13. 少なくとも１種のｍｉＲＮＡ標的配列が、ｍｉｒＴ１である、請求項１１に記載のアデノ随伴ウイルスベクター。
14. 少なくともｍｉｒＴ１の１つのコピーおよびｍｉｒＴ１２２ａの１つのコピーを含む、請求項１１に記載のアデノ随伴ウイルスベクター。
15. 請求項１〜１４のいずれか１項に記載のアデノ随伴ウイルスベクターを含む医薬組成物。
16. 脂肪組織における目的のポリヌクレオチド発現を必要とする疾患の治療または予防のための医薬の製造における、請求項１〜１４のいずれか１項に記載のアデノ随伴ウイルスベクターまたは請求項１５に記載の医薬組成物の使用。
17. 脂肪組織が、白色脂肪組織を含む、請求項１６に記載のアデノ随伴ウイルスベクターまたは医薬組成物の使用。
18. 脂肪組織が、褐色脂肪組織を含む、請求項１６に記載のアデノ随伴ウイルスベクターまたは医薬組成物の使用。
19. アデノ随伴ウイルスベクターまたは医薬組成物が、全身または局所投与される、請求項１６に記載のアデノ随伴ウイルスベクターまたは医薬組成物の使用。
20. 前記細胞を、請求項１〜１４のいずれか１項に記載のアデノ随伴ウイルスベクターと接触させるステップを含む、細胞に形質導入するためのｉｎ ｖｉｔｒｏ法。
21. 細胞が、脂肪細胞である、請求項２０に記載のｉｎ ｖｉｔｒｏ法。
22. 脂肪細胞が、白色脂肪細胞または褐色脂肪細胞である、請求項２０に記載のｉｎ ｖｉｔｒｏ法。

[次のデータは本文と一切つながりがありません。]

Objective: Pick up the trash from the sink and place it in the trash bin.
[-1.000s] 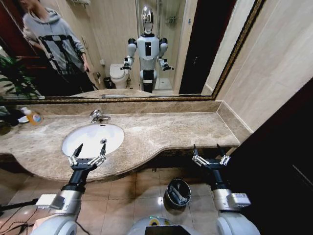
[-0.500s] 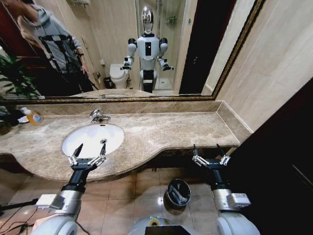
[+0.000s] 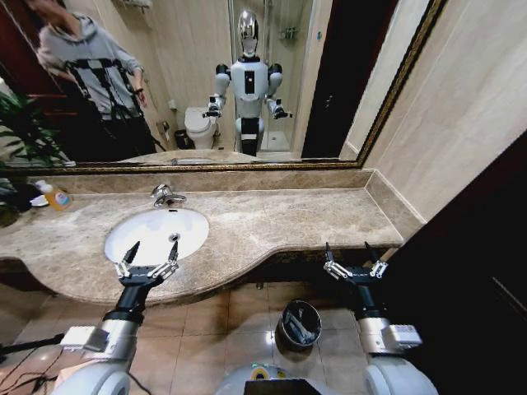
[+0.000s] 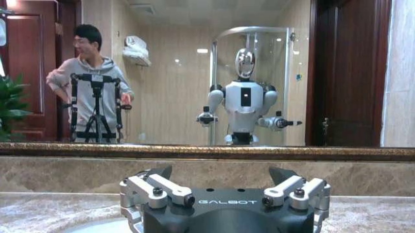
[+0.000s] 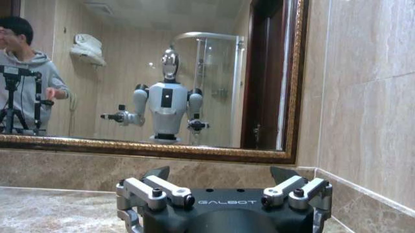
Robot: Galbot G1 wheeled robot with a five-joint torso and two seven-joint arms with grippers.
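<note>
Both grippers wide apart, holding nothing

Left gripper (image 3: 151, 253) hangs over the near rim of the sink (image 3: 156, 233), a white oval basin with its chrome tap (image 3: 165, 196) beyond. Right gripper (image 3: 354, 257) sits past the counter's front edge; the bin (image 3: 300, 324), dark and round with pale scraps inside, is below it on the floor.

sink (image 3: 156, 234) in countertop (image 3: 296, 218), trash bin (image 3: 299, 323) below
</note>
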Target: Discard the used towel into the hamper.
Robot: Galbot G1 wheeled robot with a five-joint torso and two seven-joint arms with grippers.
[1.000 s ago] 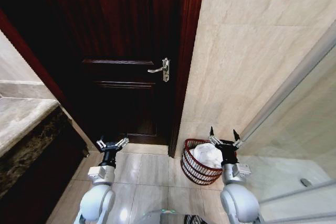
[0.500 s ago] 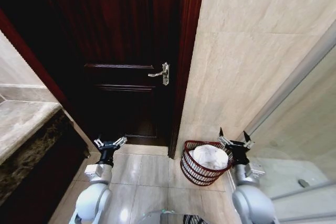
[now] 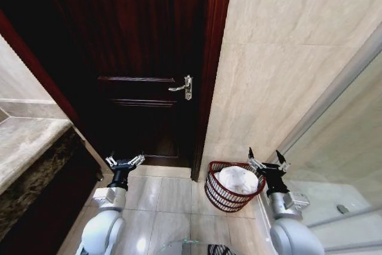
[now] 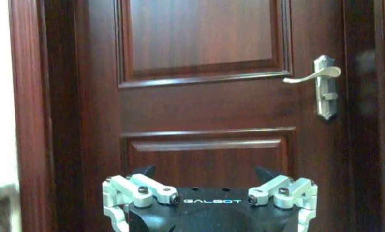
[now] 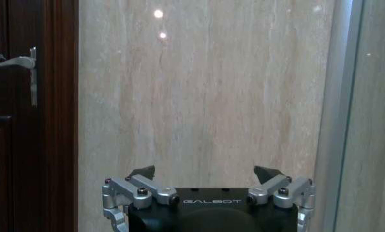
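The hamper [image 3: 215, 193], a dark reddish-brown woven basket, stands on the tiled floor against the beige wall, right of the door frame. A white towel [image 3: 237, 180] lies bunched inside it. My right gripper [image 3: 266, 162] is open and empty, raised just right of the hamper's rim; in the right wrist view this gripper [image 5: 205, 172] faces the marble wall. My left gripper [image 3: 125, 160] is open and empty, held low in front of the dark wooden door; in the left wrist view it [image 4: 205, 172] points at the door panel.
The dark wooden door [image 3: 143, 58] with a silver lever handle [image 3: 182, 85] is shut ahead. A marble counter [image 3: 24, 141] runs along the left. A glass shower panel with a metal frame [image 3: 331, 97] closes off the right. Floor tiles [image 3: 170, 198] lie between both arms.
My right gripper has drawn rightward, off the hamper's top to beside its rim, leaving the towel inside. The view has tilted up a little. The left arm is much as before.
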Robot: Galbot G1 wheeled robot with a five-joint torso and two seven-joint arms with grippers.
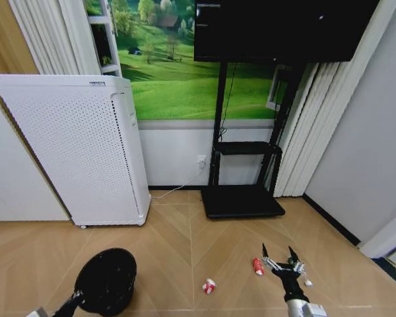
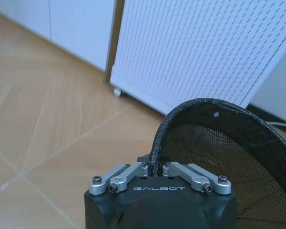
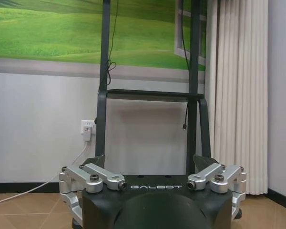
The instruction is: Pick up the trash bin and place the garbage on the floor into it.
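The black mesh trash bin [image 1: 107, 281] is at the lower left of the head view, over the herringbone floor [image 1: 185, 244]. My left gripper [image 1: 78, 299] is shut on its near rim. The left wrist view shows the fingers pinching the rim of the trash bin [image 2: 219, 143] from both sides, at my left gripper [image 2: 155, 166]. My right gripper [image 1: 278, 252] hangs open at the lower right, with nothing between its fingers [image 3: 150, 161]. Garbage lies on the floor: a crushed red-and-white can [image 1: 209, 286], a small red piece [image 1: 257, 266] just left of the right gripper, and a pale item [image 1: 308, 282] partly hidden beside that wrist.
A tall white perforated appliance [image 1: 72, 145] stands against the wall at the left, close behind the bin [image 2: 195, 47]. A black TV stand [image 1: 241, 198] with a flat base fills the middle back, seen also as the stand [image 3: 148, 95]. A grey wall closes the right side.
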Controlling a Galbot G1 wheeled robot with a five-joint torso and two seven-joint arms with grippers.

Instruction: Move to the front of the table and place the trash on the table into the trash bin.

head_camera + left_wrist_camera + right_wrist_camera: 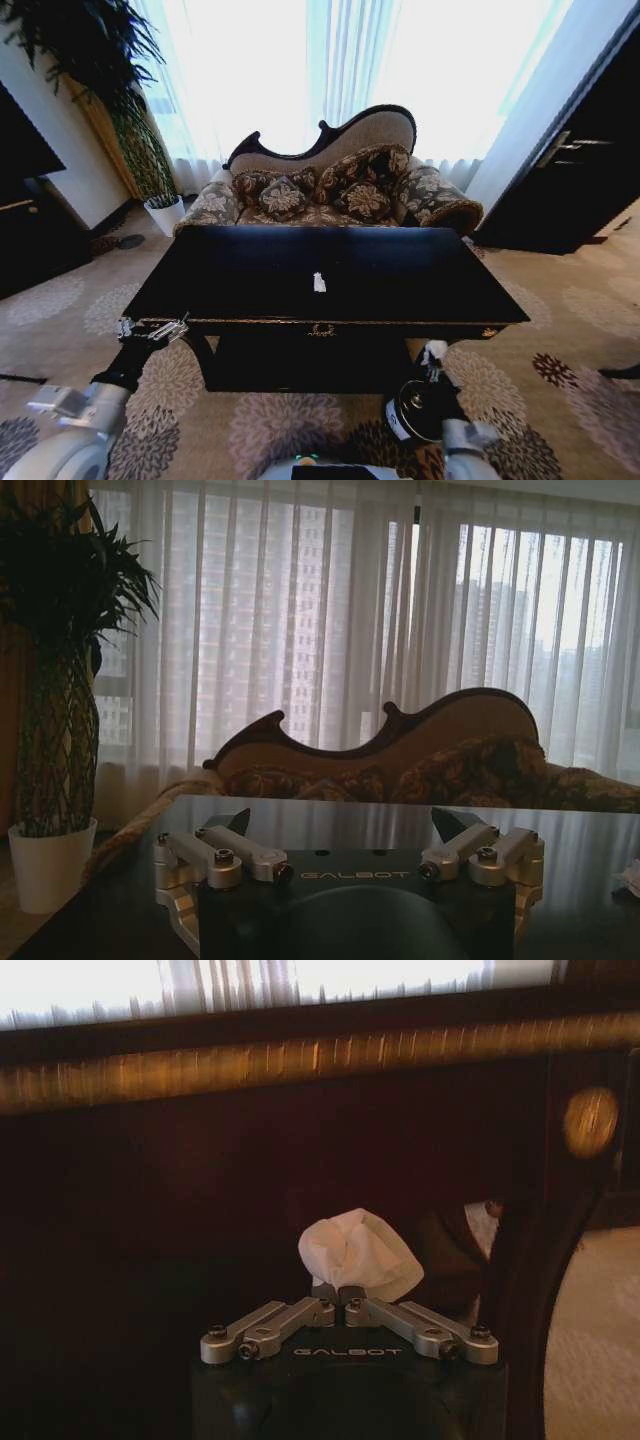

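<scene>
Holding the soft, weightless tissue clamped in my right gripper above the bin; left gripper open.

Head view: high, looking forward and down over the table | Left wrist view: low at table-top level, facing the sofa | Right wrist view: close, apparently beneath the table's front edge | Shared: table.

A small white scrap is seen lying on the glossy black table. It is set well beyond the left gripper, toward the sofa.
</scene>
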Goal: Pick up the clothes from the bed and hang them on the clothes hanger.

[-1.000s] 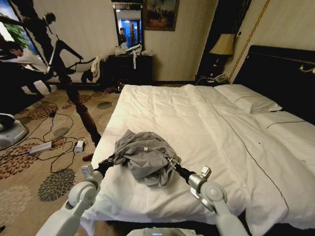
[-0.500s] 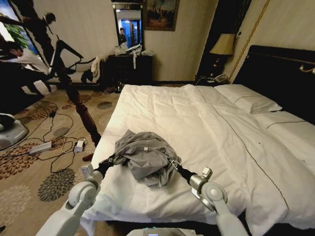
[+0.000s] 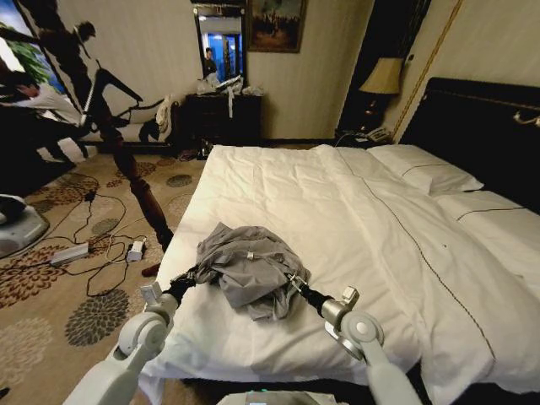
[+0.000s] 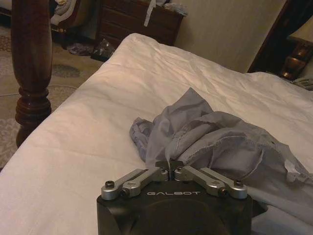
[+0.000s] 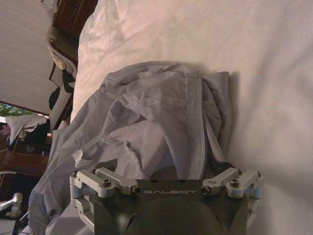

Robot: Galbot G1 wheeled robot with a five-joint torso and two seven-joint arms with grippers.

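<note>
The clothes (image 3: 250, 271), a crumpled light grey shirt, lie on the white bed (image 3: 337, 211) near its front left corner. My left gripper (image 3: 187, 277) is at the shirt's left edge. In the left wrist view this left gripper (image 4: 169, 165) is shut, pinching a fold of the clothes (image 4: 205, 137). At the shirt's right edge is my right gripper (image 3: 295, 287). Seen from its own wrist, the right gripper (image 5: 170, 178) has its jaws spread wide, and the clothes (image 5: 146, 127) lie bunched between them, covering the tips. The clothes hanger is out of view.
A dark turned wooden coat stand (image 3: 135, 181) rises from the carpet left of the bed. Cables and a power strip (image 3: 72, 251) lie on the floor. A dark dresser (image 3: 224, 118) stands at the back, with pillows (image 3: 422, 169) and a dark headboard (image 3: 481, 126) on the right.
My right arm has edged slightly to the left, toward the shirt. The shirt and the left gripper sit where they were.
</note>
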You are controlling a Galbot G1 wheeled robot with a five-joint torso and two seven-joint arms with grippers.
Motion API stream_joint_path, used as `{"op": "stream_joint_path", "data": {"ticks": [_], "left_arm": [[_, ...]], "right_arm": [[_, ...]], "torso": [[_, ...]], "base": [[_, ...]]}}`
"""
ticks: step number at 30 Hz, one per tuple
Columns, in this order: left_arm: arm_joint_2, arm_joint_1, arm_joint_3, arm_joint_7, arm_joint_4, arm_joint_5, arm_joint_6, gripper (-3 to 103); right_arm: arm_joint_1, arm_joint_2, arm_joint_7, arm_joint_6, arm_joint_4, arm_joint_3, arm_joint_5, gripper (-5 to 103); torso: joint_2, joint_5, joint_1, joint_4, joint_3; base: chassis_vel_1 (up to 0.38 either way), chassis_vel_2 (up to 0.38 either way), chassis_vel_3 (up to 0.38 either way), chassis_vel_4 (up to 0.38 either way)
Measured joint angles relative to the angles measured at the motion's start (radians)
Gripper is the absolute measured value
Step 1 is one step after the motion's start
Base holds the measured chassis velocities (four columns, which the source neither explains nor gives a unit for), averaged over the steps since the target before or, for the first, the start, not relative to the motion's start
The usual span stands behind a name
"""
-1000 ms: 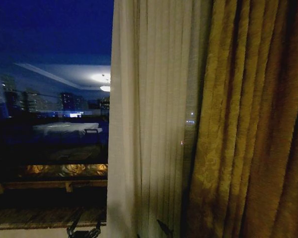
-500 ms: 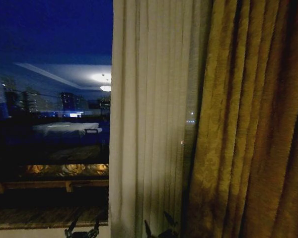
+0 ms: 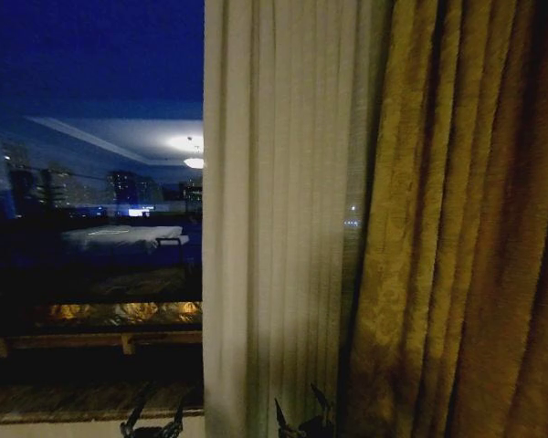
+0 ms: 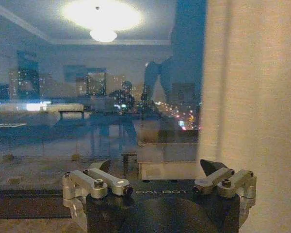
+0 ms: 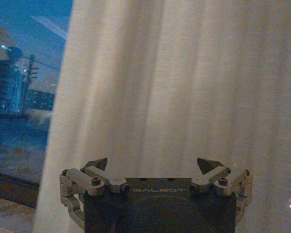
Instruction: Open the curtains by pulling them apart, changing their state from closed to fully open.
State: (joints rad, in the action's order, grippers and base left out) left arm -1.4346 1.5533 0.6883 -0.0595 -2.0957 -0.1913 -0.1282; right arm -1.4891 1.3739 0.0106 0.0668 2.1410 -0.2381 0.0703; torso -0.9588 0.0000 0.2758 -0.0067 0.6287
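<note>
Dim night scene. Beyond the left gripper, the window mirrors a glaring ceiling lamp over blue dusk and small city lights. The curtains ahead of the right gripper glow softly, pleats shadowed and grainy.

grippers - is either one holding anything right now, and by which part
Nothing is held. The right gripper is open facing the sheer curtain; the left gripper is open facing the window.

A home or hotel room: curtains, drapes, night city window.
</note>
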Motion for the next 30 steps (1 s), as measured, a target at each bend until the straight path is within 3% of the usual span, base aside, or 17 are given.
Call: {"op": "stream_joint_path", "data": {"ticks": [17,24,30], "left_arm": [[-0.003,0.007,0.003,0.0,0.002,0.004,0.008,100],[-0.003,0.008,0.0,-0.003,0.003,0.005,0.019,100],[0.0,0.012,0.001,-0.004,0.008,0.006,0.031,100]], "right_arm": [[0.01,0.0,-0.025,-0.047,-0.008,-0.009,0.007,100],[0.005,0.0,-0.036,-0.069,-0.008,-0.016,0.01,100],[0.007,0.0,-0.051,-0.082,-0.011,-0.025,0.012,100]], "torso": [[0.0,-0.0006,0.0,0.0003,0.0],[0.0,0.0009,0.0,-0.0003,0.0],[0.0,-0.0001,0.0,0.0001,0.0]], "base": [[0.236,0.229,-0.225,-0.223],[0.02,0.029,-0.032,-0.028],[-0.007,-0.008,0.0,0.003]]}}
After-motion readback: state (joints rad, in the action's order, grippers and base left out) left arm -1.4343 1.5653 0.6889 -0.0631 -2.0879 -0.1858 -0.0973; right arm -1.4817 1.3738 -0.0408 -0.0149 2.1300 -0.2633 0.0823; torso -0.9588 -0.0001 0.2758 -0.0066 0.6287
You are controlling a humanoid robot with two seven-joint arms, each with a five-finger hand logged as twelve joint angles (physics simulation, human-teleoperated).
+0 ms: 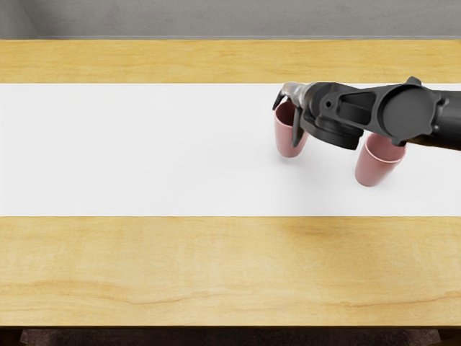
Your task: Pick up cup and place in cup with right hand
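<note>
Pinching a smooth tapered cup (287, 142), right hand (308, 103), curved dark fingers (297, 128), round-rimmed pink cup (374, 169) nearby

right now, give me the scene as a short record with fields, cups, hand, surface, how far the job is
cups: two, both pink
cup one: left cup, at the right hand
cup two: right cup, standing on the white strip, rim partly behind the right arm
grip: cannot tell if firm
surface: wooden table under the strip
left hand: not in view
task state: cups apart, not nested
</note>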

23. 請求項２０〜２２のいずれか１項に記載の方法によって得られた脂肪細胞。
24. 請求項１〜１４のいずれか１項に記載のアデノ随伴ウイルスベクターを得る方法であって、
    （ｉ）アデノ随伴ウイルスＩＴＲがそれぞれの両端に位置する発現カセットを含むポリヌクレオチドであって、前記発現カセットが、目的のポリヌクレオチドと作動可能に連結している脂肪組織特異的調節領域を含むポリヌクレオチド、ＡＡＶ ｃａｐタンパク質、ＡＡＶ ｒｅｐタンパク質およびＡＡＶが複製のために依存するウイルスタンパク質を含む細胞を提供するステップと、
    （ｉｉ）ＡＡＶのアセンブリーに適切な条件下で細胞を維持するステップと、
    （ｉｉｉ）細胞によって製造されたアデノ随伴ウイルスベクターを精製するステップと
    を含み、
    前記ｒｅｐまたはｃａｐタンパク質が、ＡＡＶ８またはＡＡＶ９血清型に由来する、方法。
25. ＡＡＶが複製のために依存するタンパク質が、アデノウイルスに由来する、請求項２４に記載の方法。
26. ポリエチレングリコール沈殿ステップまたは塩化セシウム勾配分画によって、ステップ（ｉｉｉ）がさらに実施される、請求項２４または２５に記載の方法。